◆ ASSIGNMENT ◆
From the records below, set down exactly the lines starting with the line that contains "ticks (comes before" and going on through the line that contains "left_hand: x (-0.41". Nothing else is wanted.

◆ GIVEN DATA ◆
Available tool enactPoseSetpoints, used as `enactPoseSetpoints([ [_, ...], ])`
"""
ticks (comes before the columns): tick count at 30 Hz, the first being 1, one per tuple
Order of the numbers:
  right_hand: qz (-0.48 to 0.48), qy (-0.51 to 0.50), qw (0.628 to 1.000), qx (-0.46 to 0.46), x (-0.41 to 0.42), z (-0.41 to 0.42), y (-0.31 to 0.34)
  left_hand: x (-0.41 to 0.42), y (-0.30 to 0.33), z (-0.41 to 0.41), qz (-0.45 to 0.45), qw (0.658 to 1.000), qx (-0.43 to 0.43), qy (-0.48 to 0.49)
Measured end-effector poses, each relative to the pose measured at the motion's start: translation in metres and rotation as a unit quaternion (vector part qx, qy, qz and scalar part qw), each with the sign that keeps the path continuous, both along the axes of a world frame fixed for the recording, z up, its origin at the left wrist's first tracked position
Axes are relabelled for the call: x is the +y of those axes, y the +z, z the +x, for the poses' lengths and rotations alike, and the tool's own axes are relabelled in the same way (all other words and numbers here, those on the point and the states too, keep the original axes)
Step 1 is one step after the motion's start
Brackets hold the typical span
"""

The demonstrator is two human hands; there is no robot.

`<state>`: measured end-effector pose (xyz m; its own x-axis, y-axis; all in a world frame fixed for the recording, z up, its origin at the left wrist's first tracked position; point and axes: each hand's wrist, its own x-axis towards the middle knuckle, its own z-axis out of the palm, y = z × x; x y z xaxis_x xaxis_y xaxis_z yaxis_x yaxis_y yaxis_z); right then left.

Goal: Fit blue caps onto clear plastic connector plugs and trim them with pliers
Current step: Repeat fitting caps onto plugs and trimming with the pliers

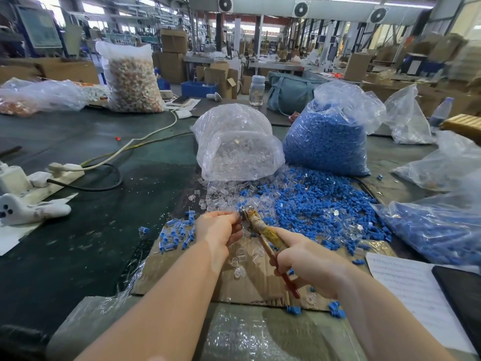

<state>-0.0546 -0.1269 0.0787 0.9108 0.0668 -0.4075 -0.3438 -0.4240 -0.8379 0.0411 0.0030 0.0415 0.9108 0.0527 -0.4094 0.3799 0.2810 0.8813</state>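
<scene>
Trim step, by the look of it. Main risk: pliers nose is working right against the left hand fingertips, so a slip or over-squeeze is going to nip skin or crush the plug instead of trimming it. The piece itself is hidden between fingertips and jaws, can't tell if a cap is seated. Offcuts could also be flying into the loose blue caps and clear plugs just beyond.

Left hand is curling fingers, pinching something small at the jaw tip. Right hand is wrapping the handles, squeezing them narrow. Both forearms are reaching over the cardboard sheet, wrists angling inward. Finished capped plugs are lying just left.
</scene>
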Motion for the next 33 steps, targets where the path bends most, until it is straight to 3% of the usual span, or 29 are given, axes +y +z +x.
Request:
enactPoseSetpoints([
  [10, -0.015, -0.023, 0.999, -0.039, 0.001, 0.001, -0.009, -0.002, -0.004, -0.003, -0.026, 1.000, 0.006, 0.014],
  [24, 0.145, -0.113, 0.983, -0.019, -0.005, -0.011, -0.019, -0.001, -0.005, -0.010, -0.050, 0.998, 0.018, 0.027],
  [30, 0.067, -0.108, 0.988, -0.089, 0.001, -0.015, -0.017, -0.003, -0.007, -0.011, -0.034, 0.999, 0.017, 0.033],
  [33, 0.156, -0.116, 0.980, -0.041, -0.004, -0.013, -0.015, -0.002, -0.003, -0.012, -0.063, 0.998, 0.019, 0.024],
])
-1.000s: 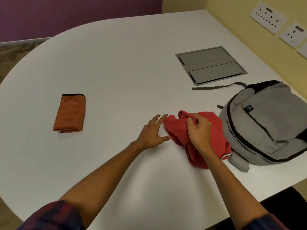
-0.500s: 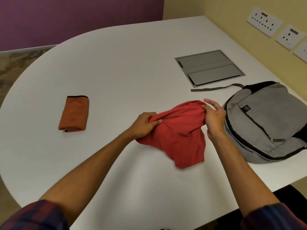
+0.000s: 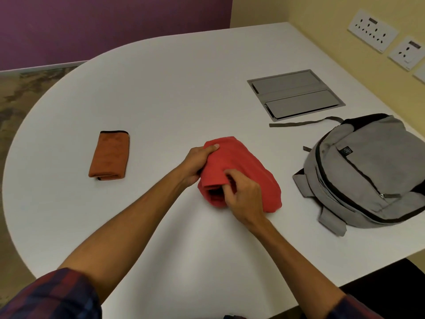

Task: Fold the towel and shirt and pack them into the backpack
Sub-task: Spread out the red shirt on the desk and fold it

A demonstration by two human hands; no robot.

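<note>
The left hand (image 3: 197,163) grips the far left edge of the red shirt (image 3: 243,171), thumb on top and fingers curled under the cloth. The right hand (image 3: 243,196) pinches the bundle's near edge, its fingers curled into the folds. The shirt lies bunched on the white table (image 3: 161,93), just left of the grey backpack (image 3: 368,171), not touching it. The folded orange towel (image 3: 110,155) lies well to the shirt's left. The backpack carries a small dark logo patch (image 3: 346,151), its mark too small to read.
</note>
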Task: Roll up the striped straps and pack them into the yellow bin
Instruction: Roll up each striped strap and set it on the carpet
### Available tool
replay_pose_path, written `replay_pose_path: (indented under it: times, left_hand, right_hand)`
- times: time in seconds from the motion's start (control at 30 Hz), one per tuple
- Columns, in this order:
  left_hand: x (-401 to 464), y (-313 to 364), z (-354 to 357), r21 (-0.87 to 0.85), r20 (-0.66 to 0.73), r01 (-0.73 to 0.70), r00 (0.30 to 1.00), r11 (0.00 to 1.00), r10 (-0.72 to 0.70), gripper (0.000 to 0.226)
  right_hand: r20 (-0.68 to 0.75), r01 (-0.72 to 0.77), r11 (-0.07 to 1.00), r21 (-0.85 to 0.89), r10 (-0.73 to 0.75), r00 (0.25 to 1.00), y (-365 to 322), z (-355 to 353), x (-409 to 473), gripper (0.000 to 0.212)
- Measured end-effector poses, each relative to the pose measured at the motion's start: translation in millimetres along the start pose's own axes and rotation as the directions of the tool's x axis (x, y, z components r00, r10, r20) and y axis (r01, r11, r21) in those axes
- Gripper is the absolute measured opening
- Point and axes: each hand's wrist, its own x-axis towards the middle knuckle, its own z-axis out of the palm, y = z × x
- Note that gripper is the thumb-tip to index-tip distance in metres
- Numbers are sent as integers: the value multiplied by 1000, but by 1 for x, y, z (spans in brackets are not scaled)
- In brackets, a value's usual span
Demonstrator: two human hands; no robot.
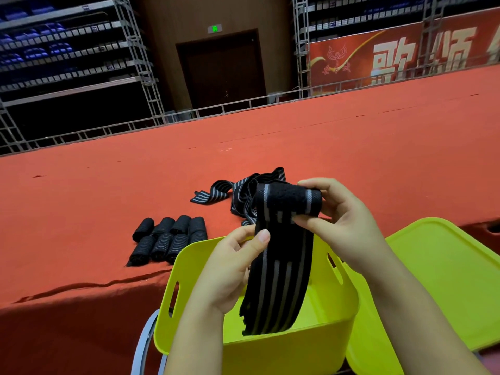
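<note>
— The right hand (328,212) has its fingers and thumb curled round the rolled head of a striped strap (281,255), just started, and the left hand (238,263) pinches the flat length below it, thumb on top. The loose tail hangs down into the yellow bin (284,353)

— So how far along, would you say?

— Partway. A batch of finished rolls (170,238), two rows packed side by side, sits on the red bench (108,201) to the left of the bin. None of them looks packed yet; the only thing I can see in the bin is that hanging tail. Behind the hands there's a tangle of unrolled straps (238,190) waiting

— Room to work?

— Plenty beyond the tangle, the red cloth runs wide. Closer in it's tighter: the bin sits below the bench's front edge, right under the hands, with the yellow lid (443,280) touching its right side. The rolls lie near that front edge, so I'd guess a careless sweep could knock one off. A grey hoop (144,345) shows low on the left; what it is, I can't tell
</note>
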Motion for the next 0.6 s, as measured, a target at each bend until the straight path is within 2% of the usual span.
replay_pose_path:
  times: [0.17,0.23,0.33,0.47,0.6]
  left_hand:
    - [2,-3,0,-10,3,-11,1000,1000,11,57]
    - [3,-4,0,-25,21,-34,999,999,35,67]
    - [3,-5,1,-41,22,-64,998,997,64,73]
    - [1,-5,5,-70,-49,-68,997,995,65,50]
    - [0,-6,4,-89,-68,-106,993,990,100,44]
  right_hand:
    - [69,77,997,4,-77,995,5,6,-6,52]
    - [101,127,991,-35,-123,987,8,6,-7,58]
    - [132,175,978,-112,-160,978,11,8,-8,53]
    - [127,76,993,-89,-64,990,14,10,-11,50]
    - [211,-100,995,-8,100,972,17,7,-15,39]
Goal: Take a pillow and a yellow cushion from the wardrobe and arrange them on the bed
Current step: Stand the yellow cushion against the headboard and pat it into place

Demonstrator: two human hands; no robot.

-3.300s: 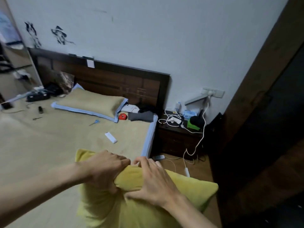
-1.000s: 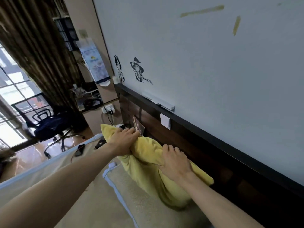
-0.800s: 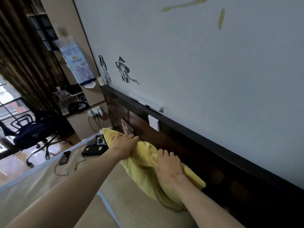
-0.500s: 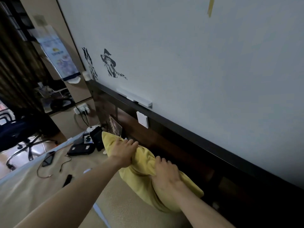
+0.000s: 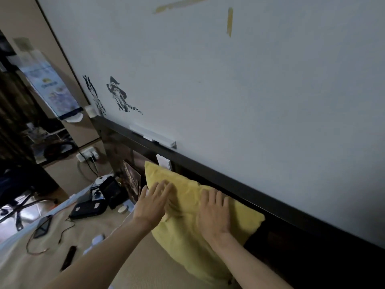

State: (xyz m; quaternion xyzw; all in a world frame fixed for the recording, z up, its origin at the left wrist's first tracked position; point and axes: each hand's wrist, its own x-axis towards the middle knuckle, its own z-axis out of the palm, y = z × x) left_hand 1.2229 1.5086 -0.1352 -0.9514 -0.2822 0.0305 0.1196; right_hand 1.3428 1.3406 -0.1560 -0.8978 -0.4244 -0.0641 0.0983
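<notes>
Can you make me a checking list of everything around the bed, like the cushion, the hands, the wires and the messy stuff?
Surface: bed with a tan cover.
Job's things: yellow cushion propped against the dark headboard; pillow not clearly seen.
Clutter: black device, phone and small dark stick on the bed.
Hands: left hand and right hand open, flat on the cushion.
Cables: thin wire on the bed; plugs in a wall socket.
Surroundings: wall stickers, tape strips, office chair.
</notes>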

◆ ANSWER SECTION ◆
ticks (comes before the columns): tick count at 30 Hz, the first being 1, one per tuple
Order of the numbers:
  right_hand: qz (-0.48 to 0.48), qy (-0.51 to 0.50), qw (0.628 to 1.000), qx (-0.46 to 0.46), x (-0.41 to 0.42), z (-0.41 to 0.42), y (-0.31 to 0.34)
  left_hand: x (-0.41 to 0.42), y (-0.30 to 0.33), z (-0.41 to 0.41), qz (-0.45 to 0.45), qw (0.658 to 1.000), qx (-0.43 to 0.43), qy (-0.48 to 0.49)

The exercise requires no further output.